__WHAT YOU HAVE TO DO__: The whole listing needs retyping exactly; keep the pictures out of it.

__SUPPLIED DATA__:
________________________
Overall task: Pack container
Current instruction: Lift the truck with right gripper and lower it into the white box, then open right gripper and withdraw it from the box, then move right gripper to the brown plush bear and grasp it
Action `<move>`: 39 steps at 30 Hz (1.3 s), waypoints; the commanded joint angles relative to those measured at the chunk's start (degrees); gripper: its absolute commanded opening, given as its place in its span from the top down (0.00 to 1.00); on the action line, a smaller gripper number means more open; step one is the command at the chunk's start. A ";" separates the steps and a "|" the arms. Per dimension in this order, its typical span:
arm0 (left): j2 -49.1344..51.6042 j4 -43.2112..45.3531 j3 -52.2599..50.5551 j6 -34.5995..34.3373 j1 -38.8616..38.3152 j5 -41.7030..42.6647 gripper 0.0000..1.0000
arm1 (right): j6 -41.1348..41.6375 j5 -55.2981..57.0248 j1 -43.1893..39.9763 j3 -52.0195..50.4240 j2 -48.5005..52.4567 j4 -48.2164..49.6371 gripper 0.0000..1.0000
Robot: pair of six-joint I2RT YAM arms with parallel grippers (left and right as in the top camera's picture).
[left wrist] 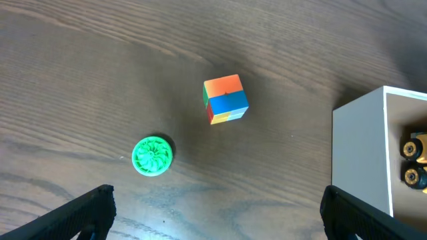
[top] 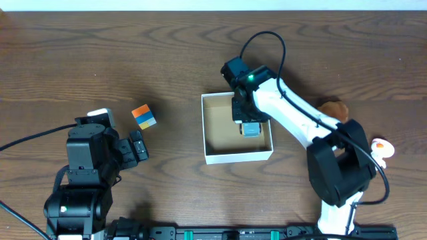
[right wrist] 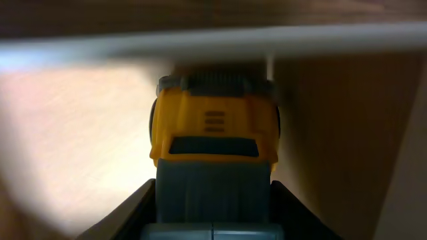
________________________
__SOLUTION TO THIS EXERCISE__:
Overall task: Pack container
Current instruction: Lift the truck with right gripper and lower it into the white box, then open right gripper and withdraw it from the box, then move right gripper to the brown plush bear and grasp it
Action `<move>`: 39 steps at 30 Hz (1.3 s), waypoints; the commanded joint angles relative to those measured at the chunk's start (degrees); gripper: its absolute commanded opening, given as its place in its span from the top down (0.00 to 1.00); on the action line, a smaller gripper number means more open; step one is the command at the chunk's start. A ";" separates the steps and a "|" the arms. Per dimension in this order, its typical span:
arm0 (left): j2 -49.1344..51.6042 j4 -43.2112..45.3531 j3 -52.2599..50.5551 j6 -34.5995..34.3373 j1 -38.8616..38.3152 j5 -41.7030..42.6647 gripper 0.0000..1.0000
arm1 (right): j6 -41.1348..41.6375 j5 -55.2981..57.0248 j1 -43.1893..39.9763 j3 -52.0195..50.4240 j2 -48.5005..52.4567 j4 -48.2164..49.6371 gripper 0.0000..1.0000
Robot: pair of six-joint I2RT YAM arms with parallel grippers (left and right as in the top camera's picture).
[left wrist] 
[top] 
[right wrist] 

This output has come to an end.